---------- Excerpted records ----------

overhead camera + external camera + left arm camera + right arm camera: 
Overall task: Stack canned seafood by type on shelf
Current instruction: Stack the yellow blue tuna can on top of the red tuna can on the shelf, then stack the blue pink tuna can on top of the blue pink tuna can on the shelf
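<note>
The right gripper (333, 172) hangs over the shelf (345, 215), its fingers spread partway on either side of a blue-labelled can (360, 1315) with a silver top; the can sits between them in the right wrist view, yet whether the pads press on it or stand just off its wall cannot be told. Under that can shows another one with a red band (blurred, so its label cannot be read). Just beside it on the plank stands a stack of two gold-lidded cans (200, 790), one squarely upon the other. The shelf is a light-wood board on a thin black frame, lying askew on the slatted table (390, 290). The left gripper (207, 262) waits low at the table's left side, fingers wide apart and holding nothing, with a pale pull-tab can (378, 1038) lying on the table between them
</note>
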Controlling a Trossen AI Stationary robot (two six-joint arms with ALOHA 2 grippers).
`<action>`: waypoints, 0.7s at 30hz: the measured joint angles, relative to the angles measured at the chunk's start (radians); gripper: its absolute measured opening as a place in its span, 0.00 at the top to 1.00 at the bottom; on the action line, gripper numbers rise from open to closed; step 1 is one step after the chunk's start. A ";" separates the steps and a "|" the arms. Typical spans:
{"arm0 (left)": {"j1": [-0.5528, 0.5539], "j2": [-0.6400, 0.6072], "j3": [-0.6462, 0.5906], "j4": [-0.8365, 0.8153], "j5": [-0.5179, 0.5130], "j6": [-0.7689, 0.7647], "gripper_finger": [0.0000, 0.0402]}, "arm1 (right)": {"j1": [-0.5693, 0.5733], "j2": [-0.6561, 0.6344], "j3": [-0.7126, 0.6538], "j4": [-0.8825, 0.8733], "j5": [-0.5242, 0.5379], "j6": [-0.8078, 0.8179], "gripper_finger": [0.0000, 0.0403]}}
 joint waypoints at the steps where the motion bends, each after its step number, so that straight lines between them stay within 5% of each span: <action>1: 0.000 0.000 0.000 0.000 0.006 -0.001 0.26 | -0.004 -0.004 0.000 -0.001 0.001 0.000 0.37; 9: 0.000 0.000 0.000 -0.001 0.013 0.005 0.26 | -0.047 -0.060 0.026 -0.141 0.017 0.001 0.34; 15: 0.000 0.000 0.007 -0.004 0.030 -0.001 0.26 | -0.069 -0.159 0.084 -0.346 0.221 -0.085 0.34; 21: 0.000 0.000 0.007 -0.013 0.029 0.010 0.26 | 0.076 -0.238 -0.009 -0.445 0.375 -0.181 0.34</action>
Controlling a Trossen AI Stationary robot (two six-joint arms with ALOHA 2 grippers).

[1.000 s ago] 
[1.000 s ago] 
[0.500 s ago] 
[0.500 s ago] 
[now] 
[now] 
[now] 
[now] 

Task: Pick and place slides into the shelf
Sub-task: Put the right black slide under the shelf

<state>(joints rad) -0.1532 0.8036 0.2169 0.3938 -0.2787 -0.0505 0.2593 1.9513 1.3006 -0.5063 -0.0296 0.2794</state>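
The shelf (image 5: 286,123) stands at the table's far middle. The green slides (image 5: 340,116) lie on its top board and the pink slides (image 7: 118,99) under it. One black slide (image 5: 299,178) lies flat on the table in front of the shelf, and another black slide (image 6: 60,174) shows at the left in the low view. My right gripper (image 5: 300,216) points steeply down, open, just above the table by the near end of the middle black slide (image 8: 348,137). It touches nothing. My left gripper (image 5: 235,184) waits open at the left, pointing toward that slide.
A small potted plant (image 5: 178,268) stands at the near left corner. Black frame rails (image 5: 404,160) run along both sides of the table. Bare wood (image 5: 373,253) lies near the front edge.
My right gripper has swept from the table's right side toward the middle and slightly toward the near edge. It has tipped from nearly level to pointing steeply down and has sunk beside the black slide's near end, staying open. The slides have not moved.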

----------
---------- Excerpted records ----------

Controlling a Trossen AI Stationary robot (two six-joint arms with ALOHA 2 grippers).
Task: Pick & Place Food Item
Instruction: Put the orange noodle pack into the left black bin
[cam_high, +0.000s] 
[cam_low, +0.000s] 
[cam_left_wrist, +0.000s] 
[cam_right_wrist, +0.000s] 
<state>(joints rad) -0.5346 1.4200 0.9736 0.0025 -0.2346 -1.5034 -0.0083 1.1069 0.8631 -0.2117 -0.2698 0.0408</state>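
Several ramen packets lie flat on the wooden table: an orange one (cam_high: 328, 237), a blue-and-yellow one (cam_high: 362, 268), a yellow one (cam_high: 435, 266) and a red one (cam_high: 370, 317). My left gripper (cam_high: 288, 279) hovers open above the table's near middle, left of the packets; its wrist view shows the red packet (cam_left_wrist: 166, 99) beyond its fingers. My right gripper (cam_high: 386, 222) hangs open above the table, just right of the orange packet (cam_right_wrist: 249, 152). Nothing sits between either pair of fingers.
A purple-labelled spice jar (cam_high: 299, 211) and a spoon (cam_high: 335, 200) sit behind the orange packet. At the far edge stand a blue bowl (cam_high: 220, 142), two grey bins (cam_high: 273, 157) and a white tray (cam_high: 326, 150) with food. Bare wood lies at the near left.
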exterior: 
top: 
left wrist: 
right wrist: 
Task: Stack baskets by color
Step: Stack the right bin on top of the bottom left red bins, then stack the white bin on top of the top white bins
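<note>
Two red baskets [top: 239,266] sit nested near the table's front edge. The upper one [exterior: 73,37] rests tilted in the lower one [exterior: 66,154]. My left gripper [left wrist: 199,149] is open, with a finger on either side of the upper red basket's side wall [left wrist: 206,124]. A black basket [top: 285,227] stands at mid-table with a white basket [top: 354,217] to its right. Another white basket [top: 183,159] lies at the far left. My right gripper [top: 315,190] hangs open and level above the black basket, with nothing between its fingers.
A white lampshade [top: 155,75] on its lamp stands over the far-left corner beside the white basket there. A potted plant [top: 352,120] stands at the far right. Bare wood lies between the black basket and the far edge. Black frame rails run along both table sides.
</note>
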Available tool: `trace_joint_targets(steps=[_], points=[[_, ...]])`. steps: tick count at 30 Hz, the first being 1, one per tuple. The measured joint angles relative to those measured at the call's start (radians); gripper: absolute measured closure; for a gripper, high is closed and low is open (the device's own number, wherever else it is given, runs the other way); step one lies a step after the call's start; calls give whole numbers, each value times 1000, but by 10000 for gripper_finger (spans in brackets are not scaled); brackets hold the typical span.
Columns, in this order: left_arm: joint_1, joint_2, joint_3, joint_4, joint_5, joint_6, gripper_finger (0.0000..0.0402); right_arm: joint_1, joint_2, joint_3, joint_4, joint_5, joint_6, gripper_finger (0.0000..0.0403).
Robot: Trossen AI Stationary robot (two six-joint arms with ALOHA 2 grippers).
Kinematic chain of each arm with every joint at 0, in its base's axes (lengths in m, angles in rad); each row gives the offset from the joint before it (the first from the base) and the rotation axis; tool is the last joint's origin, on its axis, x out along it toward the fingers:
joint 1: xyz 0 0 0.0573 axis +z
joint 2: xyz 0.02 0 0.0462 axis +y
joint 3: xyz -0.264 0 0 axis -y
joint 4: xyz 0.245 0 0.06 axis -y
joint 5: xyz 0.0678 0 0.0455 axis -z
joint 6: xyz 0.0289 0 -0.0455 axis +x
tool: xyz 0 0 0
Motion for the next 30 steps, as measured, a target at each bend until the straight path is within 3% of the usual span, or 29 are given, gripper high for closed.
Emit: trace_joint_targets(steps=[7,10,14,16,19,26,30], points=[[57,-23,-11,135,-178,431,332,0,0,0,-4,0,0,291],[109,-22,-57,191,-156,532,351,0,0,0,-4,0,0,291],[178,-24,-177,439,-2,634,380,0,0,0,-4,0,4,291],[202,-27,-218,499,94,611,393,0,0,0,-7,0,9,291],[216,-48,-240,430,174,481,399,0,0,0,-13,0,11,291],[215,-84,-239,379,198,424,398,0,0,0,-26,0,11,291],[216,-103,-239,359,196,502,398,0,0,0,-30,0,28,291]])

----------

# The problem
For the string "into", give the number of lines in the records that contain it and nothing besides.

# Task solution
2